**THE TASK**
Starting at the line that contains "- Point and" and ending at the line that contains "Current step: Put", the lines below are to be given again exactly, with nothing added.

※

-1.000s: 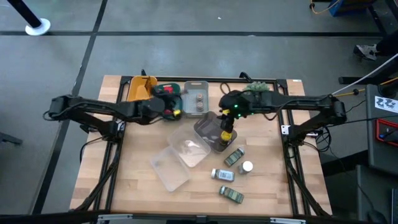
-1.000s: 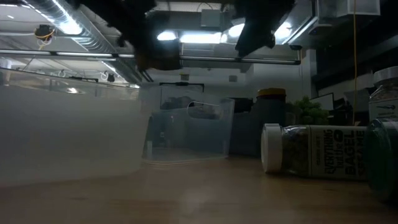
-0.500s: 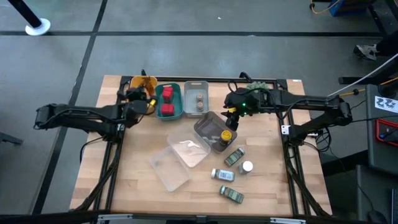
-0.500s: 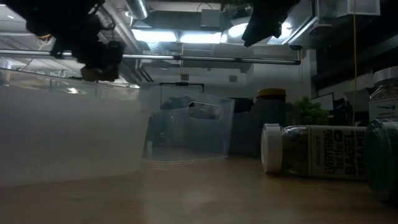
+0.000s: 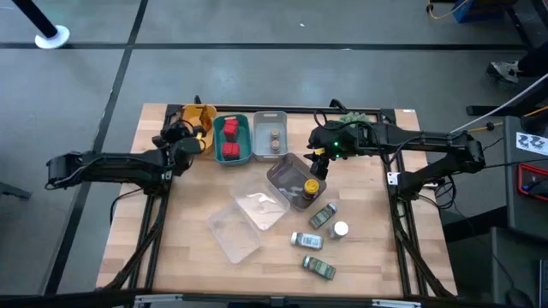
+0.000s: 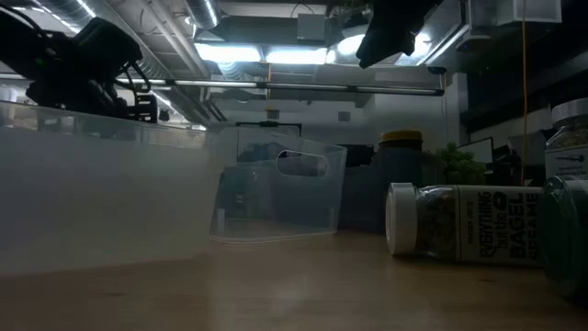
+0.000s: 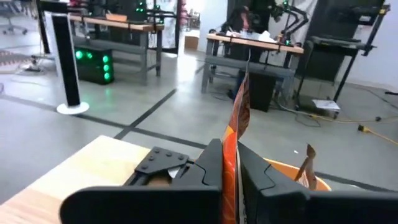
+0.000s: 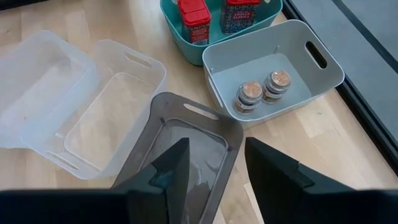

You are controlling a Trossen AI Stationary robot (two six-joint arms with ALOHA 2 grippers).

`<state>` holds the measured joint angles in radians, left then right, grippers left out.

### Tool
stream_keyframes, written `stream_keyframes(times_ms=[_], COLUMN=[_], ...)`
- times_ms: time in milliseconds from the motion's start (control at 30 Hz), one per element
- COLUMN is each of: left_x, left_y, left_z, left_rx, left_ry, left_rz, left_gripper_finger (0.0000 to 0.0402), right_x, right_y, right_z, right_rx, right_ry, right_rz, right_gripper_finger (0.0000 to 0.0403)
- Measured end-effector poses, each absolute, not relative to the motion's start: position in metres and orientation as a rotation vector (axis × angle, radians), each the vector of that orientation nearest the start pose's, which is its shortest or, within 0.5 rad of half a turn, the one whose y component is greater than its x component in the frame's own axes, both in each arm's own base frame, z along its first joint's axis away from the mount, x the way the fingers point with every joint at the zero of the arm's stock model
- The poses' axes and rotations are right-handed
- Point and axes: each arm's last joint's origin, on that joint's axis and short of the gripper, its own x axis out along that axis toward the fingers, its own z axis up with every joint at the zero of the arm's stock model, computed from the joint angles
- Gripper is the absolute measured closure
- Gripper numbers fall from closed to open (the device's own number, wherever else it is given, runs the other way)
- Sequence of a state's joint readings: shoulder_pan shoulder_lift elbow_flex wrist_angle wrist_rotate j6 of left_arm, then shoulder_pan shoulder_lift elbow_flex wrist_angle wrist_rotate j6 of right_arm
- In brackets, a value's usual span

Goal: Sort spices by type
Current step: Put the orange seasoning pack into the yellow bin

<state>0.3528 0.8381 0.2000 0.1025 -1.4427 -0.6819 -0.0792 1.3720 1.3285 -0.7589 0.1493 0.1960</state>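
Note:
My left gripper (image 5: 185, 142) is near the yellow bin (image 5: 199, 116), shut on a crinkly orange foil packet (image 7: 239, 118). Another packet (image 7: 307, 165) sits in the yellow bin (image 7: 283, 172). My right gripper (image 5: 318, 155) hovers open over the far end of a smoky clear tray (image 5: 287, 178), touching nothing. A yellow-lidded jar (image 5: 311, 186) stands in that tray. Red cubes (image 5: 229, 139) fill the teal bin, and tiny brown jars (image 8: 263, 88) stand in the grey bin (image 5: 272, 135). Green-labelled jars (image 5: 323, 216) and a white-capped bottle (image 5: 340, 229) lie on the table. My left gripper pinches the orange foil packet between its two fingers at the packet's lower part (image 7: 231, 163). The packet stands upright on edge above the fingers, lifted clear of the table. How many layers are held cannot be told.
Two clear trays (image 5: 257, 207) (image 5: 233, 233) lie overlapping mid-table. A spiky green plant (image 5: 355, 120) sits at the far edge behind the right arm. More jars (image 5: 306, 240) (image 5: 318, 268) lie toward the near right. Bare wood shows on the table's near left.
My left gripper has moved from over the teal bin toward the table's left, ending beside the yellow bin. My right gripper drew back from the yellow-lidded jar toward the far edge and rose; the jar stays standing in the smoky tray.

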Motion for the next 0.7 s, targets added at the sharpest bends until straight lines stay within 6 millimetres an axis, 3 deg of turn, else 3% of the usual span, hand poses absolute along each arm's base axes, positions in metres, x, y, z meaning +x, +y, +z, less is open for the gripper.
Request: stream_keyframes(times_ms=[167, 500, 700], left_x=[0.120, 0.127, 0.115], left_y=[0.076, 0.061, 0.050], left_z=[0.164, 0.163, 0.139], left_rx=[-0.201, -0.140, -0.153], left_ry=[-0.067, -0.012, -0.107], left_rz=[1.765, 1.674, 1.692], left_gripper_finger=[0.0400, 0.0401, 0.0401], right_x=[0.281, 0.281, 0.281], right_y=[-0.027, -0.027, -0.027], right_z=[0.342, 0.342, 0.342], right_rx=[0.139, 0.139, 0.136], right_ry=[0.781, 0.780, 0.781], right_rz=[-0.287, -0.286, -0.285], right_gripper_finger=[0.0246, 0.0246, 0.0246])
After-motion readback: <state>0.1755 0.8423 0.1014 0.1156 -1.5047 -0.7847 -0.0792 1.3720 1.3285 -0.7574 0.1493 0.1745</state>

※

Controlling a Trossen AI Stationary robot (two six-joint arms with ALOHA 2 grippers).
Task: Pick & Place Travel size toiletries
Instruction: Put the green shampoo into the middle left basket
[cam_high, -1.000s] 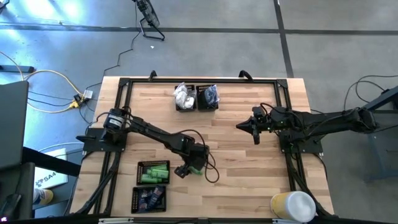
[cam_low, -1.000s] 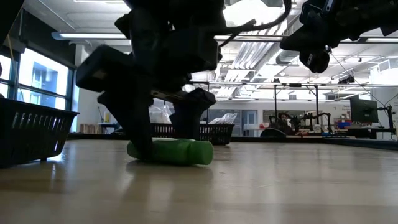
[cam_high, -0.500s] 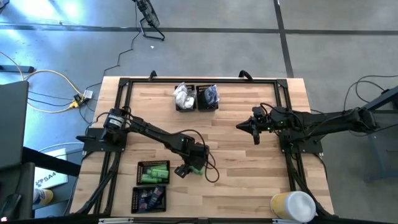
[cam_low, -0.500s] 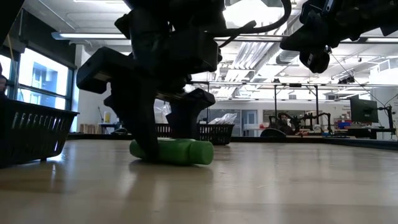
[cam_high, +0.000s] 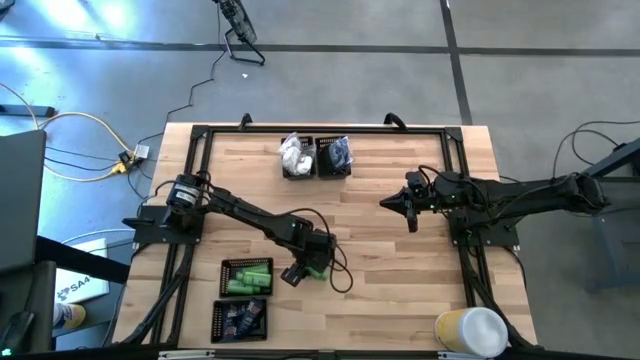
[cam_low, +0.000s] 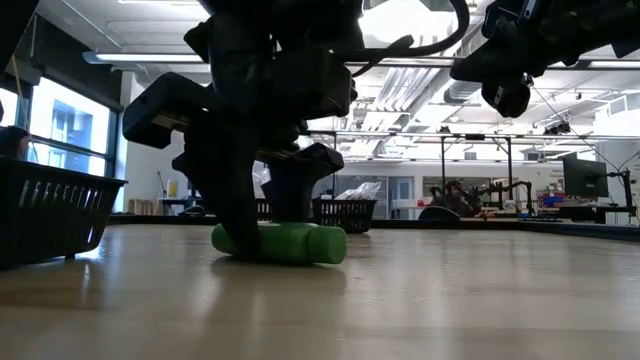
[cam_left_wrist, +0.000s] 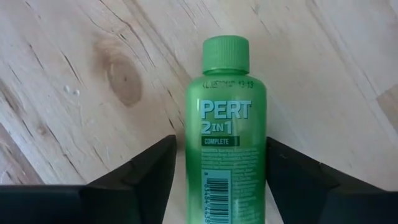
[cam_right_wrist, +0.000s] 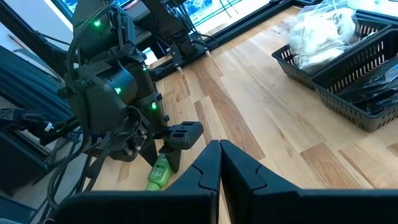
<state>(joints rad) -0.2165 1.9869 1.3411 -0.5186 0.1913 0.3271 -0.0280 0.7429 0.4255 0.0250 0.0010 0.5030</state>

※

**TASK SOLUTION**
- Point and axes: each arm's last joint's origin, on that joint's axis and short of the gripper, its own x axis out along that axis toward the fingers, its own z axis up with every joint at the zero of the arm's stock model, computed from the joint angles
- Gripper is the absolute measured closure
- Gripper numbers fall from closed to open (the device's own number, wherever else it is given, runs the other way)
- Sequence of a state's joint readings: shoulder_pan shoulder_lift elbow_flex wrist_angle wrist_rotate j6 of left_arm, then shoulder_pan shoulder_lift elbow_flex wrist_angle wrist_rotate j6 of right_arm
- In brackets, a value's usual span

Goal: Sort spices by type
Current step: Put the orange seasoning pack into the yellow bin

This concludes the output for the exercise.